Monday, September 17, 2012

Baudrillard Reading

"The simulacrum is never that which conceals the truth - it is the truth which conceals that there is none. The simulacrum is true." -Baudrillard

Much of this reading was confusing as hell, to be honest. 

I do think I understand bits and pieces of it, but I may be wrong. 

When he is talking about dissimulation, he meant faking or copying something you have... with simulate, he meant faking or copying something you wish you had, something you want. Simulation "threatens the difference between "true" and "false" and "real" and "imaginary"

Baudrillard also looked at the simulators can do... in the military and then on to the idea that a God or other divinity loses authority because its image is produced over and over again to the masses. Is the image/visible "God" as effective as the one you cannot see, but still believe in?

I really liked the section on "Murders of the real" and the "murderous capacity of images". Images can become replacements of the real thing which exists in reality, not on the internet. "To this murderous capacity is opposed the dialectical capacity of representations as a visible and intelligible mediation of the Real. All of Wester Faith and good faith was engaged in this wager on representation : that a sign could refer to the depth of meaning, that a sign could exchange for meaning and that something could guarantee this exchange..."
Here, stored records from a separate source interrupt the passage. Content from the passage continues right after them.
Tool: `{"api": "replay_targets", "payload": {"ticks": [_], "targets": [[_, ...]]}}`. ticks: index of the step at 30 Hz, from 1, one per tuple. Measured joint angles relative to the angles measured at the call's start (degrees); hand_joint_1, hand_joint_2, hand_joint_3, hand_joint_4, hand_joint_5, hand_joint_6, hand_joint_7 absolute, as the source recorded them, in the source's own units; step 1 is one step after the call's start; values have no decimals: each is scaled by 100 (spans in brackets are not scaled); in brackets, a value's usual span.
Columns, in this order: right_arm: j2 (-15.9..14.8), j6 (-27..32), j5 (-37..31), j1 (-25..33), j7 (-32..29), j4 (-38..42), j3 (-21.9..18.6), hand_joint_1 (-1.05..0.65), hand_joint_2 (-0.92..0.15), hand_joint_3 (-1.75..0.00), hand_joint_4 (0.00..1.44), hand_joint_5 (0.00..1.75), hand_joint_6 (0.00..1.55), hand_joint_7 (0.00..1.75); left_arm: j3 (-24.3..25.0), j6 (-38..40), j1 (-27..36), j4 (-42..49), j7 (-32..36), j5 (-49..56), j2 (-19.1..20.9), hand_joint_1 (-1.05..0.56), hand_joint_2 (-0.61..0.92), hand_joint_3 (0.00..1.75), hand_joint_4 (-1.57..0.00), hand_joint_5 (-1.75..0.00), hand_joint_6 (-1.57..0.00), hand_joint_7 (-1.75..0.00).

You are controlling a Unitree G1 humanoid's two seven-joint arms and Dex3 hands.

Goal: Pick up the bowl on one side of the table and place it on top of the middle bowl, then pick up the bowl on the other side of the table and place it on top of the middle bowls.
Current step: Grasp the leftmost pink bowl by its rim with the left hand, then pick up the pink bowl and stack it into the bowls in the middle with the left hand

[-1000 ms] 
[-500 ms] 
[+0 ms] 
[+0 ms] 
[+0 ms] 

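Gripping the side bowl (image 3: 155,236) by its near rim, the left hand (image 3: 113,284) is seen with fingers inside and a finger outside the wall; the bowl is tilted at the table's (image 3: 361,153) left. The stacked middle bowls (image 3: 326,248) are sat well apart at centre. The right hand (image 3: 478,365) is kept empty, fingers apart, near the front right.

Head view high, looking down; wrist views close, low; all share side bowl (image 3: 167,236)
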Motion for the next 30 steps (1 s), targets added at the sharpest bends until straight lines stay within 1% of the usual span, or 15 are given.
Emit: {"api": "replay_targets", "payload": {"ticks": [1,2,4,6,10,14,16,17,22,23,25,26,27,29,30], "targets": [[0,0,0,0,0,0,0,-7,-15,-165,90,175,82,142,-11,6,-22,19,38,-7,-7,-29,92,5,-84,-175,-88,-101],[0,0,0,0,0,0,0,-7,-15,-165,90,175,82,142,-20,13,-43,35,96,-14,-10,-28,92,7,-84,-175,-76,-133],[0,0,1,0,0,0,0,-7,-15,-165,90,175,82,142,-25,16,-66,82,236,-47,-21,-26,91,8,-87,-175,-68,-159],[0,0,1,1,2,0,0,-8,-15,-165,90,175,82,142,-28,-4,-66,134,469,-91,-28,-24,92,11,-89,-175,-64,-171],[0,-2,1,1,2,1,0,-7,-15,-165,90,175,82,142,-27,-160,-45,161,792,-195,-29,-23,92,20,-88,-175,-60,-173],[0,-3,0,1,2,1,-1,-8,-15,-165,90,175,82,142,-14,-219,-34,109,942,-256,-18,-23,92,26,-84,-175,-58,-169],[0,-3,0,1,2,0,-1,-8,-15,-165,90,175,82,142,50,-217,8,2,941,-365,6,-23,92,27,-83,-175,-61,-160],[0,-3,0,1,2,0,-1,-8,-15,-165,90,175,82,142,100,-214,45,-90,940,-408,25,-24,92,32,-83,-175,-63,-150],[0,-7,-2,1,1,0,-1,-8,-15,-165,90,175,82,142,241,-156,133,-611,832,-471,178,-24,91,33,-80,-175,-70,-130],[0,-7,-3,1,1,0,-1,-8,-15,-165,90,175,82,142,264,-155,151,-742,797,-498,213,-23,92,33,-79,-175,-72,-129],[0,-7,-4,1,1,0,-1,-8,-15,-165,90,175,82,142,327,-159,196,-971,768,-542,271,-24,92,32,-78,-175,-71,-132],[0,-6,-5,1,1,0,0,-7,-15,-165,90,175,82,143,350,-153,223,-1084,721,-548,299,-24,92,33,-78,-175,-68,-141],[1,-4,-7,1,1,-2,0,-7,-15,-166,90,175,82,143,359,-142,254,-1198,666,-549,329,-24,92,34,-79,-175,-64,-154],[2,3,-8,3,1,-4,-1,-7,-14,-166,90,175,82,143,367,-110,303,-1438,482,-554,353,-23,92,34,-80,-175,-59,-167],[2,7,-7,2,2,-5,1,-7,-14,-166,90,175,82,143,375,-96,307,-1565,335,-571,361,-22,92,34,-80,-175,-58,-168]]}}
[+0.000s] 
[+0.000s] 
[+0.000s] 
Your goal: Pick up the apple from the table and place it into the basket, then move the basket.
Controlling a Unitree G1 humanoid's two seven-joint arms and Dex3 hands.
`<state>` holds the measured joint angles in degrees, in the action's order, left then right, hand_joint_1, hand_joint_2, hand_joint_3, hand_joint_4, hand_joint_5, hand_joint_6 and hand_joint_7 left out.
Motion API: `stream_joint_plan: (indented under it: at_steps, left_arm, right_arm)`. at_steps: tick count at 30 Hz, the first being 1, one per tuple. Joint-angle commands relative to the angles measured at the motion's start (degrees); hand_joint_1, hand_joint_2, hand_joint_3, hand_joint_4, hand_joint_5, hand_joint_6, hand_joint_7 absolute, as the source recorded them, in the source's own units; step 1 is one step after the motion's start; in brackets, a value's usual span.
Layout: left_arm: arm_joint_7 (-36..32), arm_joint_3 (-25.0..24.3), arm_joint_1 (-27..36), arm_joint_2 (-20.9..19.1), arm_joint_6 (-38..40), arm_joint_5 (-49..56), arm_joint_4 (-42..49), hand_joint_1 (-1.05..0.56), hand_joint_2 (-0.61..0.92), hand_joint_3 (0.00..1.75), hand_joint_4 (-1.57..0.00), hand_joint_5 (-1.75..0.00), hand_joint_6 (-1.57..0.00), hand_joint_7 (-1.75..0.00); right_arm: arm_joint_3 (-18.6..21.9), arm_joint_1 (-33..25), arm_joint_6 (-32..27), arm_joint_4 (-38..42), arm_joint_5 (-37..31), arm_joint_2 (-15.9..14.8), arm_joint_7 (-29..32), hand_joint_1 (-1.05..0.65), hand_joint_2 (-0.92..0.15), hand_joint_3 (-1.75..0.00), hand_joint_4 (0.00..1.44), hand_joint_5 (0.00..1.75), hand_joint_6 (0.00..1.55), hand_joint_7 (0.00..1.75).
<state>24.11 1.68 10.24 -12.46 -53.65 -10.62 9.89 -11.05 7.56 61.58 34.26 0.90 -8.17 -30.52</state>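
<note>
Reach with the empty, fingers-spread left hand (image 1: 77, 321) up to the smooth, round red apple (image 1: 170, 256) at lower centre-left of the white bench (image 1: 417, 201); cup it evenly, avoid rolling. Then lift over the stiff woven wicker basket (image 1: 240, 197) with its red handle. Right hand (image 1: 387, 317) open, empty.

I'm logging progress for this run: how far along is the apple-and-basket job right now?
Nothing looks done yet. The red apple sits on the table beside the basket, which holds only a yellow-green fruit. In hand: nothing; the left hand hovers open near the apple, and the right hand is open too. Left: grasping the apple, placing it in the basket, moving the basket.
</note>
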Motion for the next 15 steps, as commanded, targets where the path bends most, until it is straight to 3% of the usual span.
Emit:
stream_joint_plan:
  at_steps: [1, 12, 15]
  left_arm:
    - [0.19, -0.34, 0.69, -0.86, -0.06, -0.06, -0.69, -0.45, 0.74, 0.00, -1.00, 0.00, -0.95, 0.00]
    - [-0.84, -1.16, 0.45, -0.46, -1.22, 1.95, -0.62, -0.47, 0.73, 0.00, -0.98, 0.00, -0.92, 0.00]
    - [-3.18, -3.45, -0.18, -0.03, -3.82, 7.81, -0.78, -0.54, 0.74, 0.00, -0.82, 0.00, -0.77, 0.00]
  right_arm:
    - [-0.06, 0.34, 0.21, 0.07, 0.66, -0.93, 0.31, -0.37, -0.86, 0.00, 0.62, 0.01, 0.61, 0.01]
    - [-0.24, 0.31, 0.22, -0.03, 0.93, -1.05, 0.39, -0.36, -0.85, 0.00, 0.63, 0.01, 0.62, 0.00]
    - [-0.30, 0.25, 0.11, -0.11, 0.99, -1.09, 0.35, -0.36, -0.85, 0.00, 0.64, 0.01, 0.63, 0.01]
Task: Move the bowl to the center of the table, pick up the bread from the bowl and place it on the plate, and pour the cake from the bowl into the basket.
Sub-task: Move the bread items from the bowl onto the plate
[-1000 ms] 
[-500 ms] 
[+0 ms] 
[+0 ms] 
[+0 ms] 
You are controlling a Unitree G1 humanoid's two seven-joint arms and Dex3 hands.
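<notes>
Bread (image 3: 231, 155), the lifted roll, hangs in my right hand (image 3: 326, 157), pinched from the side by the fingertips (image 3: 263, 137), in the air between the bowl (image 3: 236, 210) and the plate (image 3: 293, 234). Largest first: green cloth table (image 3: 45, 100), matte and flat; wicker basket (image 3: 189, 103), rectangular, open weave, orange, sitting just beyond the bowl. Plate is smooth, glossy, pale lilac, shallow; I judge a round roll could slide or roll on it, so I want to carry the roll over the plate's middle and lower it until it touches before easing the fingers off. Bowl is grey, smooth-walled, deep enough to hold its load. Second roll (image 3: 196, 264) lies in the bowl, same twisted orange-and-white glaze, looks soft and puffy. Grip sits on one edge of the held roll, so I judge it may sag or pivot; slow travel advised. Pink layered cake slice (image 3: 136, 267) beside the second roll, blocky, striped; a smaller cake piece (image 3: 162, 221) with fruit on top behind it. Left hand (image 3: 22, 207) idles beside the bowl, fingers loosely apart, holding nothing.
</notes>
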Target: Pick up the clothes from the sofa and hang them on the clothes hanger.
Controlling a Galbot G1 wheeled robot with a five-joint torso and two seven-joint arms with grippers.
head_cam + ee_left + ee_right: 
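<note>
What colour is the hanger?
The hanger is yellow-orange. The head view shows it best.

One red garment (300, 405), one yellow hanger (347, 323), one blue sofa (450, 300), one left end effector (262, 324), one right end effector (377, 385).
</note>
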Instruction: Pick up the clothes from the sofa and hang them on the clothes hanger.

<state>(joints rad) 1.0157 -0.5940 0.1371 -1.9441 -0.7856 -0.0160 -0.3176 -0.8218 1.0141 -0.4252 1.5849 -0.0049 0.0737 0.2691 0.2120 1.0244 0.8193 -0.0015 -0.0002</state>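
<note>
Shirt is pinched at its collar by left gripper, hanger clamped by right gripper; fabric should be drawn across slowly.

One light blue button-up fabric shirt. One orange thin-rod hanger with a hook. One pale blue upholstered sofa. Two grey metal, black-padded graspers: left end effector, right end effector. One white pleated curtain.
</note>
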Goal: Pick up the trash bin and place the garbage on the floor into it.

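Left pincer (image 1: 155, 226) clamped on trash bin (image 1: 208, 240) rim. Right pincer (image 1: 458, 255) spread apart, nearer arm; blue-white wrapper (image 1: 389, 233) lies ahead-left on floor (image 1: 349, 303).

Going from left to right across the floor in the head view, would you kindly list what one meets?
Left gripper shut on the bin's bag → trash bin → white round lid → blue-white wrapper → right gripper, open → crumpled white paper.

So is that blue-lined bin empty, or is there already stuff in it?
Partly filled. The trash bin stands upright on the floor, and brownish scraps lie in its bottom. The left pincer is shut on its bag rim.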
Baudrillard also touches on the successful phases of the image:
1. it is a reflection of basic reality
2. it masks and perverts a basic reality
3. it masks the absence of basic reality
4. it bears no relation to any reality whatever: it is pure simulacrum

Agree.... some images, like photos for example, are reflections of reality...
Others mask and pervert it. 
Some altered images, such as those manipulated with Photoshop (maybe) show the absence of reality because they have been changed.
And finally, some are totally created in order to be different than the reality we live in...

 
THE DISNEYLAND EXAMPLE
Baudrillard talks about Disneyland because it is a different kind of reality... you enter willingly, have a great time while inside (spending money, mostly) and then are essentially dumped at the door when the park closes to wander back to your car and get back on the freeway. Disneyland is not an imaginary place, it exists, and adults, for example, go there to live out their childishness (or the illusions of their childishness).
Los Angeles is nothing more than a "town of fabulous proportions, but without space and dimensions." It is expansive, although its limits can be seen on road signs. The ideas about Los Angeles and Disneyland, for example, far surpass the amount of space the actual places hold.